En el recorte por tamaño de ciudad, el patrón sigue el mismo en relación a los últimos años. La gran mayoría de las violaciones (69%) se dio en ciudades pequeñas, con menos de 100 mil habitantes, mientras que las ciudades medias (entre 100 y 500 mil habitantes) registraron el 23% de los casos. En las ciudades grandes (más de 500 mil habitantes) se produjo el 8% de las ocurrencias constatadas.

Los agentes públicos y políticos son sospechosos de haber actuado como ejecutores o mandantes de las violaciones en el 70% de los casos. En el análisis de las motivaciones que llevaron a las violaciones, la realización de denuncias fue la más común (67% de los casos), seguida por la emisión de críticas y opiniones (26%) y la realización de investigaciones periodísticas (7%).

Un análisis inédito del informe buscó cruzar la ocurrencia de las violaciones con los datos existentes en el Atlas de las Noticias, una iniciativa del Projor - Instituto para el Desarrollo del Periodismo y del VoltDataLab que mapea los periódicos impresos y online de todo Brasil. El resultado mostró que casi la mitad de las violaciones ocurrieron en el llamado "desierto de noticias", clasificación empleada a las ciudades que no poseen ningún vehículo de prensa periódico.

La constatación es grave, pues muestra que esas ciudades tienden a permanecer sin la producción y circulación de noticias de interés público, ya que no hay vehículos estructurados que cubran cuestiones locales. Además, en esas regiones las violaciones ocurren generalmente contra blogueros y comunicadores independientes, que además de ser más vulnerables, acaban siendo el único medio de información.

Este complejo escenario de hostilidad y violencia en regiones ya poco atendidas por vehículos de comunicación contribuye a un proceso de autocensura de comunicadores locales, intensificando aún más el problema.
 
Homicidios e impunidad

Los dos casos de comunicadores asesinados tuvieron bloggers como víctimas y ocurrieron en Ceará.
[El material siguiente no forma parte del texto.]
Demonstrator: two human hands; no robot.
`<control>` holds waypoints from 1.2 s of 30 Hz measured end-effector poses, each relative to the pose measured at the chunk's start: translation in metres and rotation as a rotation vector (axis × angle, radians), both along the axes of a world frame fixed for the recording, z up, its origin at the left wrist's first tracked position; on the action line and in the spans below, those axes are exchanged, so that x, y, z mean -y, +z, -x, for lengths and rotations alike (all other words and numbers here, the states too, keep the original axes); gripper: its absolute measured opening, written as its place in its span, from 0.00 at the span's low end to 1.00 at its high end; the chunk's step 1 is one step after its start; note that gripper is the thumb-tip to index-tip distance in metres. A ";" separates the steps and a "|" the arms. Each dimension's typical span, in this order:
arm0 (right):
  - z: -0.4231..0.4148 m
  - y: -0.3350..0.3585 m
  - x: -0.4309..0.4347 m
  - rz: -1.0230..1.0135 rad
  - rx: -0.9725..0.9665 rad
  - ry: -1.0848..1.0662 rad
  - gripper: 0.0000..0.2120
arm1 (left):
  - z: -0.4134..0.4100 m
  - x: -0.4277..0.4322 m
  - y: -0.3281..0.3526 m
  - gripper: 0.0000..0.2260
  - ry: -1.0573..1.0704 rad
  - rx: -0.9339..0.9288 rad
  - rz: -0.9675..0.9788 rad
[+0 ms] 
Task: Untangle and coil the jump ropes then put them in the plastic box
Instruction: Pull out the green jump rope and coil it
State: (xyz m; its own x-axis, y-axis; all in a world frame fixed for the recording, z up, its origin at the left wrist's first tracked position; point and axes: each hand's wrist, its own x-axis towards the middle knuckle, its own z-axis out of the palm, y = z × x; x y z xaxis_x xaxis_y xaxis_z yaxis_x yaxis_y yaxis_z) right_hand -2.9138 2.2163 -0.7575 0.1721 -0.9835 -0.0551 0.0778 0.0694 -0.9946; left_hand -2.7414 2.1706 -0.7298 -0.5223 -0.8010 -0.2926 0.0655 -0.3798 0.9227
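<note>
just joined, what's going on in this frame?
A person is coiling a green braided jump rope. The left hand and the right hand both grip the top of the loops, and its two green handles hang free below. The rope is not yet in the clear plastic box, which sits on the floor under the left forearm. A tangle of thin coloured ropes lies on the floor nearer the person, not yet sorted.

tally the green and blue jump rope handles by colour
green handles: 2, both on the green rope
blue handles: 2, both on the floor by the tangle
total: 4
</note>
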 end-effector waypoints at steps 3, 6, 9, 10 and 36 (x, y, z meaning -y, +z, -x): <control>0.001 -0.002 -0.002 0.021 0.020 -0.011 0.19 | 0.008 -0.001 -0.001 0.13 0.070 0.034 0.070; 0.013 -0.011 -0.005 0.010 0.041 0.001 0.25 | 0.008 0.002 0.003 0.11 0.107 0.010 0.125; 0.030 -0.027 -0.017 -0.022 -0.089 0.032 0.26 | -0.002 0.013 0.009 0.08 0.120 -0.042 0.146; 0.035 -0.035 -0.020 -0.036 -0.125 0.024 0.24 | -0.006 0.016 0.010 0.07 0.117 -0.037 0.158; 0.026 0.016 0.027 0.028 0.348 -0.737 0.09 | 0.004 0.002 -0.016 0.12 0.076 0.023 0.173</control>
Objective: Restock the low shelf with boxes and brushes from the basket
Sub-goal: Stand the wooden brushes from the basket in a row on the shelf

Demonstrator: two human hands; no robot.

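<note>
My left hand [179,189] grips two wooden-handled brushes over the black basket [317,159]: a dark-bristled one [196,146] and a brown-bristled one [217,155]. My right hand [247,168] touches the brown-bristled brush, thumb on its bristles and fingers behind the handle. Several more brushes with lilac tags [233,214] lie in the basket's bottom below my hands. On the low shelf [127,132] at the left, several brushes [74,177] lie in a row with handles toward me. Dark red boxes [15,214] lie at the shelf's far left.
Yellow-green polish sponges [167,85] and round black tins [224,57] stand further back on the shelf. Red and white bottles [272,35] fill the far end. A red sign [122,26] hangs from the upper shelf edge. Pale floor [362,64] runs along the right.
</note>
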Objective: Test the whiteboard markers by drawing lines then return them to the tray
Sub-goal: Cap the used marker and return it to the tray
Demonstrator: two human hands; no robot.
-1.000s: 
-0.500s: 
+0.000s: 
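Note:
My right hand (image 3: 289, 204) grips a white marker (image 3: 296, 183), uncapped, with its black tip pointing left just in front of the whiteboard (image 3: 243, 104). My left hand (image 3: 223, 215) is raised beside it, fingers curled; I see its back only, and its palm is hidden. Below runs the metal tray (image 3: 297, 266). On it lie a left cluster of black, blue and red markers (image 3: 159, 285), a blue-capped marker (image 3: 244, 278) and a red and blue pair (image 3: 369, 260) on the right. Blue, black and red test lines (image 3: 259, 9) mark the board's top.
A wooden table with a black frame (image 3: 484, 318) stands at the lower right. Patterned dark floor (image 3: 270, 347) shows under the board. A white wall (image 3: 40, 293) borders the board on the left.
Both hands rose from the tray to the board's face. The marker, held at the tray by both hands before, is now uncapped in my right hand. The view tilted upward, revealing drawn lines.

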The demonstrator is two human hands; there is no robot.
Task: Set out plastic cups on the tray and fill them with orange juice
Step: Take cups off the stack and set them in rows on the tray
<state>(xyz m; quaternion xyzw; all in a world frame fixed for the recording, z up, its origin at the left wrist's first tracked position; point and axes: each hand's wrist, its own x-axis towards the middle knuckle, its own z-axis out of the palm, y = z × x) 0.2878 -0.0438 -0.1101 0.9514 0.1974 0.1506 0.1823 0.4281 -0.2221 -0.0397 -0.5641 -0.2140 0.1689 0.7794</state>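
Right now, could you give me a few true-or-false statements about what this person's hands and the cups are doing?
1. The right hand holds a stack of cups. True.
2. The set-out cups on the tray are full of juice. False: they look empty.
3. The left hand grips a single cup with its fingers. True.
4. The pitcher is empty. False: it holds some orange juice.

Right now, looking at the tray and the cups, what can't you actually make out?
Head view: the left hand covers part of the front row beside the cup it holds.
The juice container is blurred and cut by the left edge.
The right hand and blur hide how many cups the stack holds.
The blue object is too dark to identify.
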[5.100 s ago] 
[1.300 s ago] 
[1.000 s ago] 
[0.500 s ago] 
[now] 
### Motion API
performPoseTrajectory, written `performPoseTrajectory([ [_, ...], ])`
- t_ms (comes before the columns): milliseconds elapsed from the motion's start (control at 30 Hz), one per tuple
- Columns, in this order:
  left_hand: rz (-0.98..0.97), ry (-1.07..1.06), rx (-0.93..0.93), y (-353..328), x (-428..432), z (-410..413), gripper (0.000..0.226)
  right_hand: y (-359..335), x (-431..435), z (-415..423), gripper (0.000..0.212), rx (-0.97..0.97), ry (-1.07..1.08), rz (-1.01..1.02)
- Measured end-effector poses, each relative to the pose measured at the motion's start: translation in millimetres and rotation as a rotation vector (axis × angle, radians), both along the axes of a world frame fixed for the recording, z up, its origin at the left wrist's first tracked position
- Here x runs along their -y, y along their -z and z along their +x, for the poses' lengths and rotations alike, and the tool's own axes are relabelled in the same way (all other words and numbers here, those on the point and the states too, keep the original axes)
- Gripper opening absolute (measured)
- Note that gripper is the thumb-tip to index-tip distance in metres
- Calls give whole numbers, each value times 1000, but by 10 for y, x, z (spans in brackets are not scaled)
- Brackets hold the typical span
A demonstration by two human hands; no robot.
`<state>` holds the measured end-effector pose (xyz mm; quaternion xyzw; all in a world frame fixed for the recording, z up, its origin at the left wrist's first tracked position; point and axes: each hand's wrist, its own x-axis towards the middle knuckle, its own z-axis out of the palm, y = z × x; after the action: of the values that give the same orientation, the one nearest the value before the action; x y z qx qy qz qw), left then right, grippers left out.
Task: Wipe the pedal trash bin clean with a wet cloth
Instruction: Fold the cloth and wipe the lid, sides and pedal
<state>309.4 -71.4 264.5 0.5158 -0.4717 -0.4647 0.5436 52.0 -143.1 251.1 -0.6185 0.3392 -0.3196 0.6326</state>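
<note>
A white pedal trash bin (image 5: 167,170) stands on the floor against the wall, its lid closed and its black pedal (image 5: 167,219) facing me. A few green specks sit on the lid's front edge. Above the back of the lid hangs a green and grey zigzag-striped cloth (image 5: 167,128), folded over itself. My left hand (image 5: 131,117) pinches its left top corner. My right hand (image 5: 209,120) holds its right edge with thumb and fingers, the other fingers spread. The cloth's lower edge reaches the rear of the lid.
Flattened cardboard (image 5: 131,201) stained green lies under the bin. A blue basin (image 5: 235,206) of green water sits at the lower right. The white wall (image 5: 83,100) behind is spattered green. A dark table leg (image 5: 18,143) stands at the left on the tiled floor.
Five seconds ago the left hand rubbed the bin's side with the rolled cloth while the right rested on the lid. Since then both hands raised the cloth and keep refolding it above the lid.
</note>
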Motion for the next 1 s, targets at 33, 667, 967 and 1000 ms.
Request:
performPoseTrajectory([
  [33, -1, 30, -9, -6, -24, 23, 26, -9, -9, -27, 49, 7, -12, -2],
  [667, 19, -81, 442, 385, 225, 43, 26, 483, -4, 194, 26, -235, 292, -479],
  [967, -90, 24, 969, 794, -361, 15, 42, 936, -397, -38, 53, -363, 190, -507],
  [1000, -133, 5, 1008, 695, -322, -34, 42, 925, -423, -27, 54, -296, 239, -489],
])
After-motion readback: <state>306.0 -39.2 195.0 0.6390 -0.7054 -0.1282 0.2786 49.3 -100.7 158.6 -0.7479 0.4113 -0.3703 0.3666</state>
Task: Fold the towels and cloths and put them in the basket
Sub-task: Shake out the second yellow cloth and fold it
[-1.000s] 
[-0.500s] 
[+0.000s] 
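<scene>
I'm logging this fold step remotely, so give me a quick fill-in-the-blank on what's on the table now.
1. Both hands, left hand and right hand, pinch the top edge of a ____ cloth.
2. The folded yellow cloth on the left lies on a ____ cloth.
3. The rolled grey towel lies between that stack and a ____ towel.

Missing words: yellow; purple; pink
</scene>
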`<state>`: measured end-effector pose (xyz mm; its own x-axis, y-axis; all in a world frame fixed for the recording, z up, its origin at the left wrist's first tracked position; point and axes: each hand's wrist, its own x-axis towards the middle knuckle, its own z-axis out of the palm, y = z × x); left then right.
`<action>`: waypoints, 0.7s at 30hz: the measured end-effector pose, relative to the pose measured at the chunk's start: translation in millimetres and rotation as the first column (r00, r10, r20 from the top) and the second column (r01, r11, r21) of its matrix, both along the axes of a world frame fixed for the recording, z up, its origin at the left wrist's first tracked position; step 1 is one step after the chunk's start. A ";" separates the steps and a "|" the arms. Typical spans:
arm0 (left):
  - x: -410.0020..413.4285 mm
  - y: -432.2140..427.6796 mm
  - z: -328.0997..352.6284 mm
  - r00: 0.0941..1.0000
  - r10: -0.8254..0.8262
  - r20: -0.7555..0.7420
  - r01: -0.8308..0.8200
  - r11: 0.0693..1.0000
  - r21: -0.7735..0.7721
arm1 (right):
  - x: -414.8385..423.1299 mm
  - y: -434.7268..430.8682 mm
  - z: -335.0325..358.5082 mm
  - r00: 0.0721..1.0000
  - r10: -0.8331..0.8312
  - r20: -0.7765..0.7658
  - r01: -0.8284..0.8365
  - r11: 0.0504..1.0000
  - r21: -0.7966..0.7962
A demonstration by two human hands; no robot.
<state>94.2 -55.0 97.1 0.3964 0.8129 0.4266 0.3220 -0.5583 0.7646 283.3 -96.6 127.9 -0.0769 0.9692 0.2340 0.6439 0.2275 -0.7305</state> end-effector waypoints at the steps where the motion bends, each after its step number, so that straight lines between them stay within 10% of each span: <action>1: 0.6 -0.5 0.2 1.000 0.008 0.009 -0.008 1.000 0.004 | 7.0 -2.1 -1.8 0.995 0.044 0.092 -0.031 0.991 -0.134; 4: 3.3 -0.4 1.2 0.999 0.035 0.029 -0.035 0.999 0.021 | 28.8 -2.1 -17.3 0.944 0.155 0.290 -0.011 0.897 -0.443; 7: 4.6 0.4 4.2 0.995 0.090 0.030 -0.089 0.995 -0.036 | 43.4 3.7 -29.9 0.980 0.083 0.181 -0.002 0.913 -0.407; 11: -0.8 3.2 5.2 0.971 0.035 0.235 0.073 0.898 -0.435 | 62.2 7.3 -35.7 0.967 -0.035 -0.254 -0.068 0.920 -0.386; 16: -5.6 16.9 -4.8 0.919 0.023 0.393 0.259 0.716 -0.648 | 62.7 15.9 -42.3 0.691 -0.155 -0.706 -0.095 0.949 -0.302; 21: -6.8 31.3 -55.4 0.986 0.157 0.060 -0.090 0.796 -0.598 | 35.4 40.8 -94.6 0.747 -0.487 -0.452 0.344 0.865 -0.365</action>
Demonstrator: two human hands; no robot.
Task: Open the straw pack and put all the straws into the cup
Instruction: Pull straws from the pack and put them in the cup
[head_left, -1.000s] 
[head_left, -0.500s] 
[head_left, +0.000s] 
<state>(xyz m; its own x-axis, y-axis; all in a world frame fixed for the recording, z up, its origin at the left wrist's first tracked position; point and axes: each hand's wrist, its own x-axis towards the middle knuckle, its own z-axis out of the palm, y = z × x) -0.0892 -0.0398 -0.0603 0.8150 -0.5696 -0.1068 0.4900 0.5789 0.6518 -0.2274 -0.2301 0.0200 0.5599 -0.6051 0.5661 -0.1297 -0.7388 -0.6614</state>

Uno de ellos era Francisco José Rodrigues, conocido como Franzé. Ex-radialista, mantenía una página en Facebook en la que comentaba sobre crímenes en la región de Morada Nova (CE), donde vivía. El 11 de agosto de 2017, fue asesinado a tiros por dos hombres mientras salía de la casa de su madre.

La denuncia de crímenes también era tema presente en el blog de Luís Gustavo da Silva, de Aquiraz (CE). El 14 de junio de 2017, el comunicador fue asesinado en la puerta de su casa.

Los dos casos confirman una tendencia en lo que se refiere al perfil de las víctimas de homicidios en el estudio. Desde 2012, cuando ARTÍCULO 19 inició el monitoreo de las violaciones a la libertad de expresión en Brasil, casi el 40% de los comunicadores asesinados eran blogueros.

Los homicidios, y las demás violaciones de forma general, también son reflejo de la impunidad sistémica en esos tipos de crimen. Según el estudio de ARTÍCULO 19, de las 27 violaciones registradas en 2017, sólo en cuatro la investigación inició una acción penal. En seis de ellas, la investigación no avanzó y en cuatro las víctimas no buscaron a las autoridades, ni por incredulidad en la iniciativa de las autoridades en investigar el caso, por desconfiar de la implicación de la policía en las propias violaciones.